Curator: Larry H. Bernstein, MD, FCAP

 

 

Compound Passport Service: supporting corporate collection owners in open innovation
David M. Andrews1 ,Sebastien L. Degorce1 , David J. Drake2 , Magnus Gustafsson3 , Kevin M. Higgins2 and Jon J. Winter1
   1 Oncology iMed Chemistry, AstraZeneca, Mereside, Alderley Park, Macclesfield SK10 4TF, UK 2 R&D Information, AstraZeneca, Mereside, Alderley Park, Macclesfield SK10 4TF, UK 3 R&D Information, AstraZeneca, Pepparedsleden 1, 431 83 Molndal, Sweden
A growing number of early discovery collaborative agreements are being put in place between large pharma companies and partners in which the rights for assets can reside with a partner, exclusively or jointly. Our corporate screening collection, like many others, was built on the premise that compounds generated in-house and not the subject of paper or patent disclosure were proprietary to the company. Collaborative screening arrangements and medicinal chemistry now make the origin, ownership rights and usage of compounds difficult to determine and manage. The Compound Passport Service is a dynamic database, managed and accessed through a set of reusable services that borrows from social media concepts to allow sample owners to take control of their samples in a much more active way.
The challenges of discovering and developing novel therapeutics have been well documented [1]; and the combination of the ‘low hanging fruit’ of drug targets having been picked off [2] along with the challenge to maintain the pace of new discovery has led to an increase in the complexity of targets and disease pathways in discovery portfolios. Additionally, the pharmaceutical industry has realigned resources away from early R&D [3], making industry more reliant on collaboration with academic groups to share the risks (and rewards) of conducting discovery and early validation efforts [4].  
These efforts are frequently captured under the generic term ‘open innovation’, first coined by Henry Chesbrough in 2003 [5]. Since then, a huge variety of definitions for open innovation have been suggested; the authors prefer the definition adopted by the Wellcome Trust: ‘The process of innovating with others for shared risk and reward to produce mutual benefits for each organisation, creating new products, processes or ideas that could not otherwise have been achieved alone, or enabling them to be achieved more quickly, cheaply or efficiently’ [6].  
We found that in AstraZeneca (AZ), as is the case across the pharmaceutical industry [7], many more collaborative agreements were being put in place in which the rights for assets could reside with a partner, exclusively or jointly. With more opportunities being investigated to take advantage of our in-house assets, we needed to improve our ability to ensure that compounds subject to a contractual agreement with third parties are managed and used in accordance with AZ’s obligations. Such agreements could mean compounds should be restricted to agreed tests and/or prevented from being shared with other parties.

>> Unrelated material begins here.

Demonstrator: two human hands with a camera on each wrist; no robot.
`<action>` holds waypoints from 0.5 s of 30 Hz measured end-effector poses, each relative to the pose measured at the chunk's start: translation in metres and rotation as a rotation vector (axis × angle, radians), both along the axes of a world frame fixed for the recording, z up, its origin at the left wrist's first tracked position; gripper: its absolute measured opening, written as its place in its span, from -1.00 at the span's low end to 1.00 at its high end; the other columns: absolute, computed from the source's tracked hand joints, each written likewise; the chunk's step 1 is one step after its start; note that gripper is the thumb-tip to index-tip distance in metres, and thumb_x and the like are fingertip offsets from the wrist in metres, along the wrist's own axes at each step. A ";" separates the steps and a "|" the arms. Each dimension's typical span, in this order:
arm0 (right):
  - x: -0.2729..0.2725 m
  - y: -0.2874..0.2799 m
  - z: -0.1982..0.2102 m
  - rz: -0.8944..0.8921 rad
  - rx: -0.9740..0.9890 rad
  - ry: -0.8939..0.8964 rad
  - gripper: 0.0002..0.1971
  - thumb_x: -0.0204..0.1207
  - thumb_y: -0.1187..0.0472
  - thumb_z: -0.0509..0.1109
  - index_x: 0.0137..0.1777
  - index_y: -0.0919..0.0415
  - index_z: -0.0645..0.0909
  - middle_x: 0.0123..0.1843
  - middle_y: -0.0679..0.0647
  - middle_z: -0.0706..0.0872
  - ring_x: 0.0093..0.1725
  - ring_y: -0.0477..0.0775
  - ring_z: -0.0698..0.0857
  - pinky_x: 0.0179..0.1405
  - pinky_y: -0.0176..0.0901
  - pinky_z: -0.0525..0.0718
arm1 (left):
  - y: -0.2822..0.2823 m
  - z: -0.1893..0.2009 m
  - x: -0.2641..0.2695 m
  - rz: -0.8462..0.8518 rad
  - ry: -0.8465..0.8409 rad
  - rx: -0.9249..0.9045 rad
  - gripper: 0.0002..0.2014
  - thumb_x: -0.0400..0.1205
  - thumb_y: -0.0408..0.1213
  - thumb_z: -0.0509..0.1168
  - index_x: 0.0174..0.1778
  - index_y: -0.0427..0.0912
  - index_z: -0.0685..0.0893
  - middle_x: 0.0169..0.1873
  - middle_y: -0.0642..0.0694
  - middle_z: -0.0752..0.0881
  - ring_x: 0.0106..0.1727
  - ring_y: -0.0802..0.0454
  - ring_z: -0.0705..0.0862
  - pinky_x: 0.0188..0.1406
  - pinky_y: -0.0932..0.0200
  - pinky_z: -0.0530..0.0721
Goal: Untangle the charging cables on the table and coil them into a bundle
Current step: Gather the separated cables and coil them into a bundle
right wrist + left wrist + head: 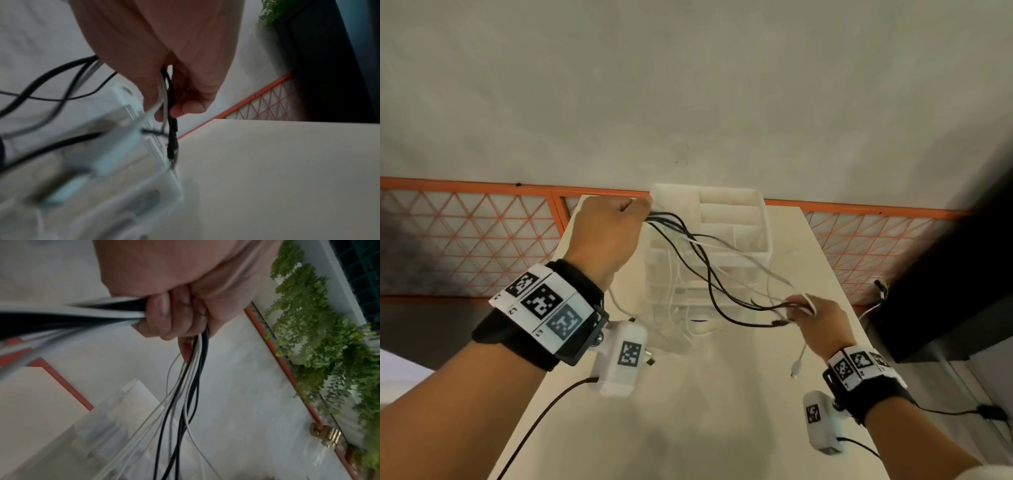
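Several black and white charging cables (pixel 709 270) stretch in the air between my two hands, above the table. My left hand (pixel 613 226) is raised at the upper left and grips one end of the bunch in a fist; in the left wrist view the cables (pixel 191 386) pass through the curled fingers (pixel 160 318) and hang down. My right hand (pixel 815 318) is lower at the right and pinches the other ends of the cables (pixel 167 100), a black plug dangling below it. A white plug end (pixel 796 368) hangs under the right hand.
A clear plastic drawer organiser (pixel 736 219) stands at the far middle of the beige table (pixel 688 411), right behind the cables. An orange lattice rail (pixel 465 233) runs behind the table. A dark cabinet (pixel 945 291) stands at the right, with green plants (pixel 308 321) beyond the rail.
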State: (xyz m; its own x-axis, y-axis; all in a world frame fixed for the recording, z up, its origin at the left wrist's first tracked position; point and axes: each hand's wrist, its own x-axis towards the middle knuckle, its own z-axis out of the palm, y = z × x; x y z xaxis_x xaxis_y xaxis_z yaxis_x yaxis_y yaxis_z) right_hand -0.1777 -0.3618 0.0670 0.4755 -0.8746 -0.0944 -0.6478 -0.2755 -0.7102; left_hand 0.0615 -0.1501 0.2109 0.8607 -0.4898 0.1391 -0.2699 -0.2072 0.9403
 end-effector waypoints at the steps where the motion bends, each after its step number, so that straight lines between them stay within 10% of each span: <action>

The problem: compound rights tracking   Many corporate screening collections have been built on the premise that collection members that had been generated in house and were not the subject of paper or patent disclosure were proprietary to the company. Collaborative screening arrangements [8] and medicinal chemistry [9,10] now make the origin, ownership rights and contractually governed usage of compounds difficult to determine and complex to manage. When we looked at the compound management tools available within our own organization (or those available from vendors) we found that, in general, solutions were monolithic one-size-fits-all packages and lacked the information granularity necessary to answer key questions around compound-asset rights: compound and sample restrictions were either single sample or all examples from a project; delegation of approval was difficult and all approval was manual; approval tracking and compliance monitoring was difficult and error-prone; in consequence it was difficult to provide partners with a record of requests for ‘their’ samples.  

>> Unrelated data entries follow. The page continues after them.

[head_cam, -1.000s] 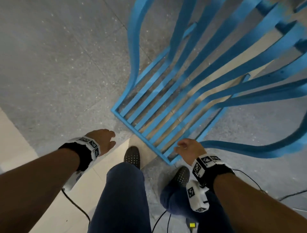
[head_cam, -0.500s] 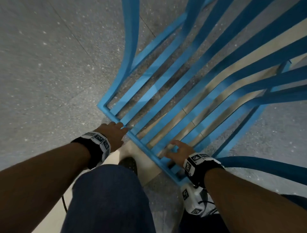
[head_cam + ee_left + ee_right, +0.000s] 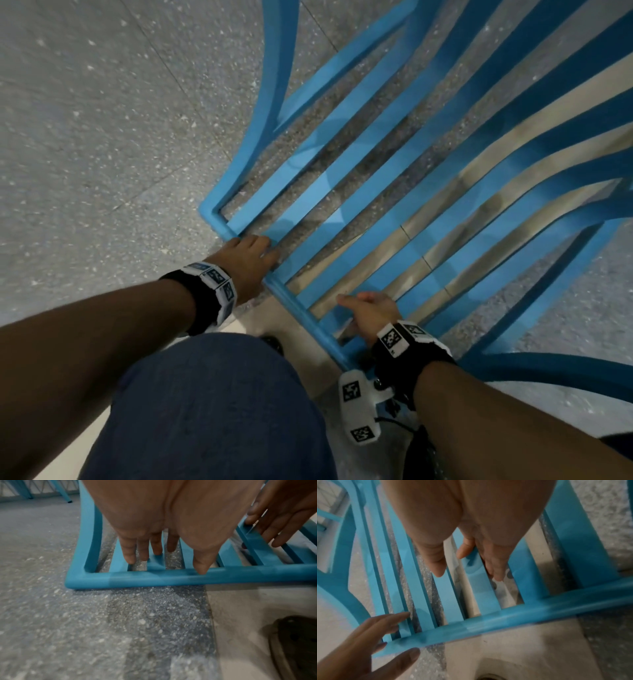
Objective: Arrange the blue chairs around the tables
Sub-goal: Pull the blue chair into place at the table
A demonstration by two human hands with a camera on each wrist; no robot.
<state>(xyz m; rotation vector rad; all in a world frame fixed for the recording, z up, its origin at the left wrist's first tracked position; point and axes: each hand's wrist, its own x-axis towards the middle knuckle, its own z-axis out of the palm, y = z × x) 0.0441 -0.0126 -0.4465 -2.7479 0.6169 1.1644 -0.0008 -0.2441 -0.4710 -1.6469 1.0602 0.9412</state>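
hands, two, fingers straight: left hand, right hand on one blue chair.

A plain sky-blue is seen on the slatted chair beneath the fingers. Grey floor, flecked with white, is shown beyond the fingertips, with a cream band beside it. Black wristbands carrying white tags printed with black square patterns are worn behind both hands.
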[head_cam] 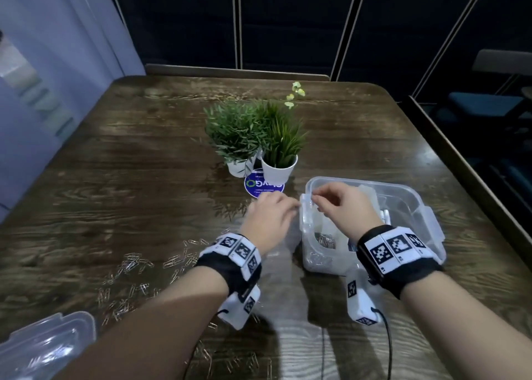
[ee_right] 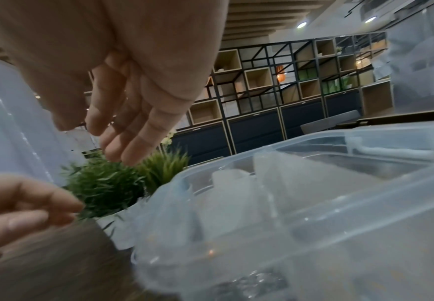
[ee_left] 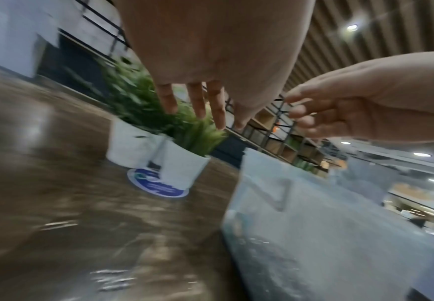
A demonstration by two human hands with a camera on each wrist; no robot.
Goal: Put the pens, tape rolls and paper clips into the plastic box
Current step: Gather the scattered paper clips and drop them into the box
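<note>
A clear plastic box (head_cam: 403, 191) stands open on the wooden table, right of centre. Paper clips (head_cam: 325, 240) lie in its near left corner, beside pale translucent items (ee_right: 231, 179) I cannot identify. Many more loose paper clips (head_cam: 135, 264) are scattered on the table to the left. My left hand (head_cam: 288, 204) hovers just outside the box's left wall, fingers straight and empty (ee_left: 197, 110). My right hand (head_cam: 316, 199) hangs over the box's left end with relaxed fingers (ee_right: 123, 142), and I see nothing in them. The two hands' fingertips almost meet above the rim.
Two potted green plants (head_cam: 253, 137) stand behind the hands, on a round blue sticker (head_cam: 259, 188). The box's clear lid (head_cam: 46, 348) lies at the near left corner. A raised table edge (head_cam: 460, 160) runs along the right.
</note>
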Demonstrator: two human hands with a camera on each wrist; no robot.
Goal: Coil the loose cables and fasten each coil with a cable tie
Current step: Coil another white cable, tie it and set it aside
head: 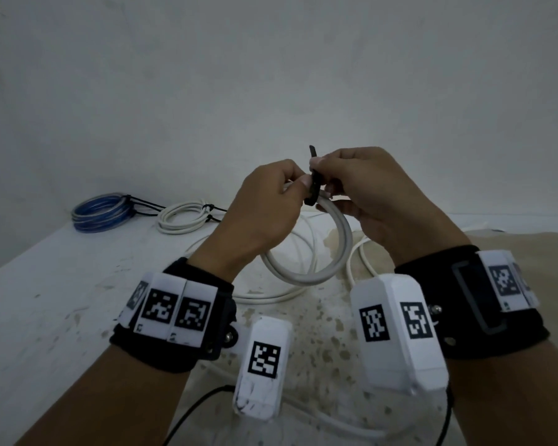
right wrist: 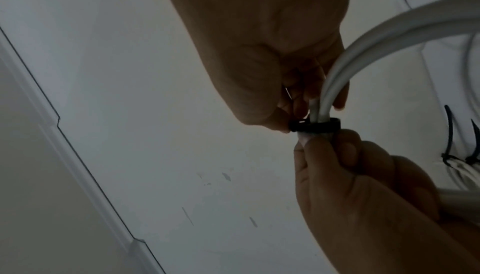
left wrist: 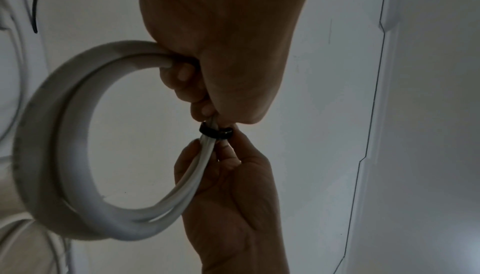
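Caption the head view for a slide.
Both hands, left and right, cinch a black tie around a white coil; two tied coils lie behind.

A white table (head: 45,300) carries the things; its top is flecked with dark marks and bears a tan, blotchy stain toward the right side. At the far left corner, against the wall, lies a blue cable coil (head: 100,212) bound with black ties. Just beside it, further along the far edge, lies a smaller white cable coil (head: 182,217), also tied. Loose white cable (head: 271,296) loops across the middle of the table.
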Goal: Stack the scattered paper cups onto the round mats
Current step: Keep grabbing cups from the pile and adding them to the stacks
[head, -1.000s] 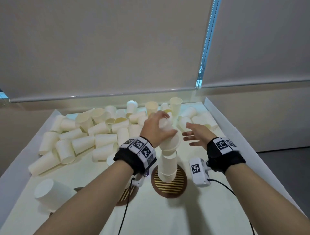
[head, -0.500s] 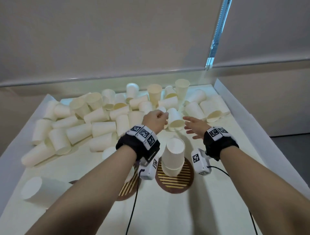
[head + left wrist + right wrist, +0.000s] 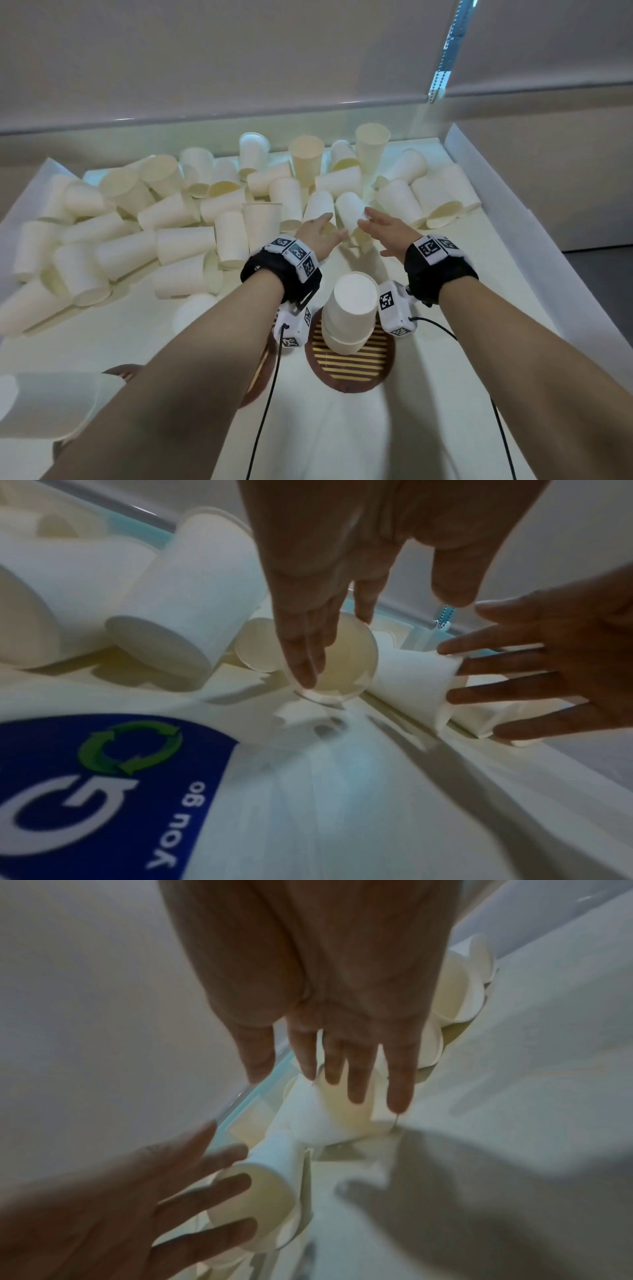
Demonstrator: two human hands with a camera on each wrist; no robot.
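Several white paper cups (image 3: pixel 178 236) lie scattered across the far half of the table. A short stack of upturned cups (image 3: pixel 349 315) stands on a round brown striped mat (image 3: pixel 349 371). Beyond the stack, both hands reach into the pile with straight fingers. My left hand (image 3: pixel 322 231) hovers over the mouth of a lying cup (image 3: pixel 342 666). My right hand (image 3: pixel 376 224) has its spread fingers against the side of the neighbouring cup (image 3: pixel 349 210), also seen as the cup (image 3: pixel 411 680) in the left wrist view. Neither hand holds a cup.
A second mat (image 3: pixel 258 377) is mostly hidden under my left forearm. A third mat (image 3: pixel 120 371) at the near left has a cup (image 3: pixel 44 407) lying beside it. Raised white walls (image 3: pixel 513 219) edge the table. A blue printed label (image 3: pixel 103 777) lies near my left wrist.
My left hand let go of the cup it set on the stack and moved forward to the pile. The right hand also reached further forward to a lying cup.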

The root cause was that the design of the compound asset infrastructure predated the emergence of shared risk, collaborative, open innovation projects and the infrastructure had been designed against a background where there was a presumption that a company could solely own the rights to the portion of its compound library that was not in the public domain. Together, this created the risk that AZ scientists could unwittingly release the structures of early-stage hits to collaborators that were already the subject of an agreement with another collaborator. Put simply, the infrastructure of material transfer agreements and confidential disclosure agreements was very good at tracking the supply of single compounds but could not cope with the tens to thousands of compounds that needed to be correctly tracked as a result of open innovation collaborations. We aimed to design a dynamic database, managed and accessed through a set of reusable services that borrowed from social media concepts to allow sample owners to take control of their samples in a much more active way. Our design is driven by the vision that a greater number of collaborative agreements are being put in place and that, within those agreements, compound rights can be shared or reside with AZ or the collaboration partner. In turn this drove the need to improve our ability to keep our contractual agreements and progress compounds through approval flows in a timely and efficient manner. In addition to making it easy to record and update details of collaborations, we wanted simply and quickly to add, edit and remove compound assets, as well as to provide fast, reliable and automated approval where possible or to alert approvers where a manual approval is required. Finally, we wanted scientists to be able to determine compound status easily; able to request approval to take specific actions (e.g. testing) within the context of a system that maintained a permanent record.  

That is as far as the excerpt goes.